Your task — Nothing outside the range below should be printed. Output exactly the lines from the line with "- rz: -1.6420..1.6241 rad" to the line with "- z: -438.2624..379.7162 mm", both included.

Stored data —
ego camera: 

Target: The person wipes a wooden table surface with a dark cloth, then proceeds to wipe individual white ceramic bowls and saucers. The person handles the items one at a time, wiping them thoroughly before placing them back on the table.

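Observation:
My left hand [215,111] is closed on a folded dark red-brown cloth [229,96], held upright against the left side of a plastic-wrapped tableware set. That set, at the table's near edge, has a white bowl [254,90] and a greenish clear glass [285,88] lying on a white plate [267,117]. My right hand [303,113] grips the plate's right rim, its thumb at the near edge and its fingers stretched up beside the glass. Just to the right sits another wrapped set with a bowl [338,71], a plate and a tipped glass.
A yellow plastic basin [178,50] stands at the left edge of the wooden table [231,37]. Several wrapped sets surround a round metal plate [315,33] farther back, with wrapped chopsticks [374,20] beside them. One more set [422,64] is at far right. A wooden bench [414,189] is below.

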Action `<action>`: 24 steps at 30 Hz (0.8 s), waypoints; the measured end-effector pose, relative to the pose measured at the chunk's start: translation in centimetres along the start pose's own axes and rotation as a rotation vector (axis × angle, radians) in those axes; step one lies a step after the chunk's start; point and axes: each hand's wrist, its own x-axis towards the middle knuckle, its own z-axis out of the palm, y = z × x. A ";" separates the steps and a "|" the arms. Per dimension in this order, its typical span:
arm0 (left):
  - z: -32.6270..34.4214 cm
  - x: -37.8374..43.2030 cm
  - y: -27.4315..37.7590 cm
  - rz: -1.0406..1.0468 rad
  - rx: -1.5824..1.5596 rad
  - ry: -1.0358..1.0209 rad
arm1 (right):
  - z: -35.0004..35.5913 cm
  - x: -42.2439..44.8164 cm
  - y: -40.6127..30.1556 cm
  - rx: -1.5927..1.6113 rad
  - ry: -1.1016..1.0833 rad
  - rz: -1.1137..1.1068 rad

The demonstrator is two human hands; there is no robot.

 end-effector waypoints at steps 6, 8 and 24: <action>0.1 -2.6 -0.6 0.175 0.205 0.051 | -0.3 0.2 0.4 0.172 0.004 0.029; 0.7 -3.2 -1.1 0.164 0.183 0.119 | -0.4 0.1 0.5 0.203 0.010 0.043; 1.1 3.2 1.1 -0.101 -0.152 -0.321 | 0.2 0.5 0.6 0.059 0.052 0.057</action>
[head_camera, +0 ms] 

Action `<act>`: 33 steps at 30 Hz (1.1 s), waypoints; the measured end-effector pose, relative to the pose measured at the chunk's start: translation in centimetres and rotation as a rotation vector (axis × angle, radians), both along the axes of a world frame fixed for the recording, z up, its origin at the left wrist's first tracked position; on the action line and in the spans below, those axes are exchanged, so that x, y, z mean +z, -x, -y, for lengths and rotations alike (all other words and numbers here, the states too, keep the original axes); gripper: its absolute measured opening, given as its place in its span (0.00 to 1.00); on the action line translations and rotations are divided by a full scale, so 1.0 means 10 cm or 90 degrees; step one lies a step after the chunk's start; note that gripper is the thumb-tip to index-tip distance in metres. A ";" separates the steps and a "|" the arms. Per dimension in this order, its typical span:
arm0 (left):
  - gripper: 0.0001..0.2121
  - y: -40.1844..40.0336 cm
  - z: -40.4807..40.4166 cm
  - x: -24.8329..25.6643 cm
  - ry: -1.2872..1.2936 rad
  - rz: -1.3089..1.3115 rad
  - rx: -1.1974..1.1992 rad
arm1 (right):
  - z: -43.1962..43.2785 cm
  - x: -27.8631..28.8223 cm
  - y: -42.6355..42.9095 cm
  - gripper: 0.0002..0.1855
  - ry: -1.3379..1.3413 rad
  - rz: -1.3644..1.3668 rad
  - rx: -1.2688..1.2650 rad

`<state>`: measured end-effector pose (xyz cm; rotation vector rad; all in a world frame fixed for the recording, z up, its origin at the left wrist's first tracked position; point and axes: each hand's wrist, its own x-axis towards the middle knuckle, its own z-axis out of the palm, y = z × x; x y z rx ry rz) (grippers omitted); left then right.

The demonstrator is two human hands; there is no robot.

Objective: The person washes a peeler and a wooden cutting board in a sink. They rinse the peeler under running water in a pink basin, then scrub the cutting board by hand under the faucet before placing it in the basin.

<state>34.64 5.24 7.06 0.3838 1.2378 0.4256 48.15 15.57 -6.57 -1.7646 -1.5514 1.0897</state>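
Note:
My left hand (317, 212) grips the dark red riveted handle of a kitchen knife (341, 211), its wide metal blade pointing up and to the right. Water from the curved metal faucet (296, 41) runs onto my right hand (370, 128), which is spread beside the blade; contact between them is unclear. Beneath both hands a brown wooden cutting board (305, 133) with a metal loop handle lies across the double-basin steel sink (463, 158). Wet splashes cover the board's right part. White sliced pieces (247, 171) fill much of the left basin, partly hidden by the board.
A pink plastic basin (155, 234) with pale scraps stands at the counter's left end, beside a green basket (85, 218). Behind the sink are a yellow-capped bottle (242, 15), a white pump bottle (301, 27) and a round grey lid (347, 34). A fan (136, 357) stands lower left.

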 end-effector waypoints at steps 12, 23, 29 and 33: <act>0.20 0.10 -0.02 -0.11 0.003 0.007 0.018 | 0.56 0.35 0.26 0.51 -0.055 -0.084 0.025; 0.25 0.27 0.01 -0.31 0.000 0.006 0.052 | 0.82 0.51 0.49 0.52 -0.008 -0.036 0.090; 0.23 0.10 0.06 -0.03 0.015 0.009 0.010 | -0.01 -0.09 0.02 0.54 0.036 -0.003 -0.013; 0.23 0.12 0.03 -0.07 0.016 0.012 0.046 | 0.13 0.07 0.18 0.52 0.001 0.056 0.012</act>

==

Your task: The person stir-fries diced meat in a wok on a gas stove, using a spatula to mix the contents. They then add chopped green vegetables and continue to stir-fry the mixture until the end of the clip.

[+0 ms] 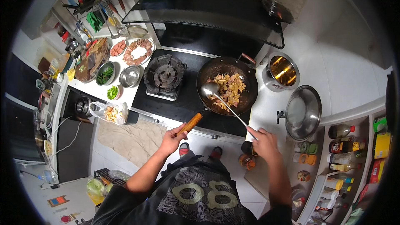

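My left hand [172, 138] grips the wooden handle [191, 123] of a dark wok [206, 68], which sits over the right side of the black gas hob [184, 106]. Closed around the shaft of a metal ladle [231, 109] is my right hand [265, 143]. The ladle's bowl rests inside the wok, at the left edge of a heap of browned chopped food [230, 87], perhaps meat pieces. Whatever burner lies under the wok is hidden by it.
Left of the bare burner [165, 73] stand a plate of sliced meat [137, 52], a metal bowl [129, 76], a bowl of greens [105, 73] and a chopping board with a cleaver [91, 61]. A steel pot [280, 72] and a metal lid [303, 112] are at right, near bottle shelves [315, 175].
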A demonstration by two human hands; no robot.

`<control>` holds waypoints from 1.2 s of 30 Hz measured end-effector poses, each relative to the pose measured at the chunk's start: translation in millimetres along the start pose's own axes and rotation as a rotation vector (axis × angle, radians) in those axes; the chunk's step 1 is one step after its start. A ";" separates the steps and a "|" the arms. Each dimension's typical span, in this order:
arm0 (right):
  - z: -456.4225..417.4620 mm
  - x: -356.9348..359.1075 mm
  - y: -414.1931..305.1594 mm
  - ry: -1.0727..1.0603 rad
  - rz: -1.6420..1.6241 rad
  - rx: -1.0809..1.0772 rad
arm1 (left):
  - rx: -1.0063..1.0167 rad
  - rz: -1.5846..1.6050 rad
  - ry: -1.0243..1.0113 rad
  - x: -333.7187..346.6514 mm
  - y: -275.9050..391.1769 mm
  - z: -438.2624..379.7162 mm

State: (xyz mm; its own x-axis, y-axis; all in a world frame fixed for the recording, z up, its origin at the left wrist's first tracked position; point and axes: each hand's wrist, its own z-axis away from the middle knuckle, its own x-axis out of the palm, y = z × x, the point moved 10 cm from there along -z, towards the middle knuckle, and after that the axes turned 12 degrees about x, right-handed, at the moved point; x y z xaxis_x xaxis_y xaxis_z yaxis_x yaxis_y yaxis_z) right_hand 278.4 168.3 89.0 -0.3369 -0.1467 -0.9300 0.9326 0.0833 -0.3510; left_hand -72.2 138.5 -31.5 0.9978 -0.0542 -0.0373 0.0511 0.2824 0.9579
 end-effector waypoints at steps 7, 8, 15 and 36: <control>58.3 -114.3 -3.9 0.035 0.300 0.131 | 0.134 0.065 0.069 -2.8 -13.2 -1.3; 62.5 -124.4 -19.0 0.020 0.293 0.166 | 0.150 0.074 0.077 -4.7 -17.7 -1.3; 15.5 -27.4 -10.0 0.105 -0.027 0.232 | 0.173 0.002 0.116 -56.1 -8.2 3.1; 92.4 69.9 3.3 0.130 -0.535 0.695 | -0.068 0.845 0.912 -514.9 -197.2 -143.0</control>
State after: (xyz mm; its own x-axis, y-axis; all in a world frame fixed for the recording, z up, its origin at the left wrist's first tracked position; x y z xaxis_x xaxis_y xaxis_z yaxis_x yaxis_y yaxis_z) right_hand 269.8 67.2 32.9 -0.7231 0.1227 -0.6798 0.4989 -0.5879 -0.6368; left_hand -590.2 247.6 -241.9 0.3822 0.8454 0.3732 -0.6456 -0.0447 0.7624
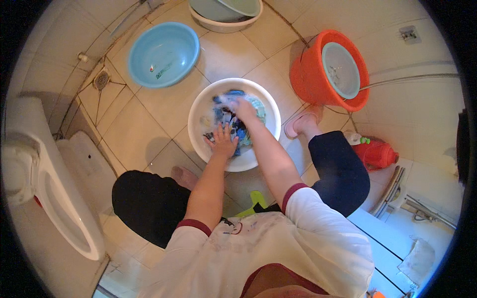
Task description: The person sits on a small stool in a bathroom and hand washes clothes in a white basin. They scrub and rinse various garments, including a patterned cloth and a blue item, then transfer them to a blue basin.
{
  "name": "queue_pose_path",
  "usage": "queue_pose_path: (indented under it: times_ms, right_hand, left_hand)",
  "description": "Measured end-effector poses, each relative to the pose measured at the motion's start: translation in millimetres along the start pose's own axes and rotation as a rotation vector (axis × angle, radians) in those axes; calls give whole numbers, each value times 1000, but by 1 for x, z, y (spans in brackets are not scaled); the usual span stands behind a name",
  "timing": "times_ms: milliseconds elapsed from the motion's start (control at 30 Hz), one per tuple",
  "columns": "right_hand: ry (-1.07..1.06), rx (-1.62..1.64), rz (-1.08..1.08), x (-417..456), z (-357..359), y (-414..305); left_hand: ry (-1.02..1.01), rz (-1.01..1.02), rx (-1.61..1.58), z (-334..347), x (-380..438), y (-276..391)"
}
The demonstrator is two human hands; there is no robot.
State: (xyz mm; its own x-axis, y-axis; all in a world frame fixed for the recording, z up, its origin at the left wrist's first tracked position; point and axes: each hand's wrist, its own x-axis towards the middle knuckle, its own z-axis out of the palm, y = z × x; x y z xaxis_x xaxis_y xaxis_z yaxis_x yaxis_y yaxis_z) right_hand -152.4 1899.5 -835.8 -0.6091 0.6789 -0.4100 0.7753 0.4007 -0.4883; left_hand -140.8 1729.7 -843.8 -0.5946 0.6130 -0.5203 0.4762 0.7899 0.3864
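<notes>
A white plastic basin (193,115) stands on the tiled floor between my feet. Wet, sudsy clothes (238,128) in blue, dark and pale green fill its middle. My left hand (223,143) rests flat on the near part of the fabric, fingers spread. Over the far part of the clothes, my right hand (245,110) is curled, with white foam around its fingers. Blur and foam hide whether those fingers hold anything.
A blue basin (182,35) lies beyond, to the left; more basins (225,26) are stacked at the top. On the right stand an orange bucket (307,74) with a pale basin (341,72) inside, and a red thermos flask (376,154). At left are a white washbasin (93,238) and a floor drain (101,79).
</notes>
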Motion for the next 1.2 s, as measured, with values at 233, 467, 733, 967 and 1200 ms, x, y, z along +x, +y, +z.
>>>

Response —
  - rz: -1.6420..1.6241 rad
  - rx: -1.0809..1.0772 rad
arm1 (left):
  - rx: -1.0063..1.0167 rad
  - rz: -1.5846..1.6050 rad
  - ry: -1.0243..1.0113 rad
  - x: -333.7187..346.6514 mm
  - y: -275.9050..391.1769 mm
  - z: -438.2624..379.7162 mm

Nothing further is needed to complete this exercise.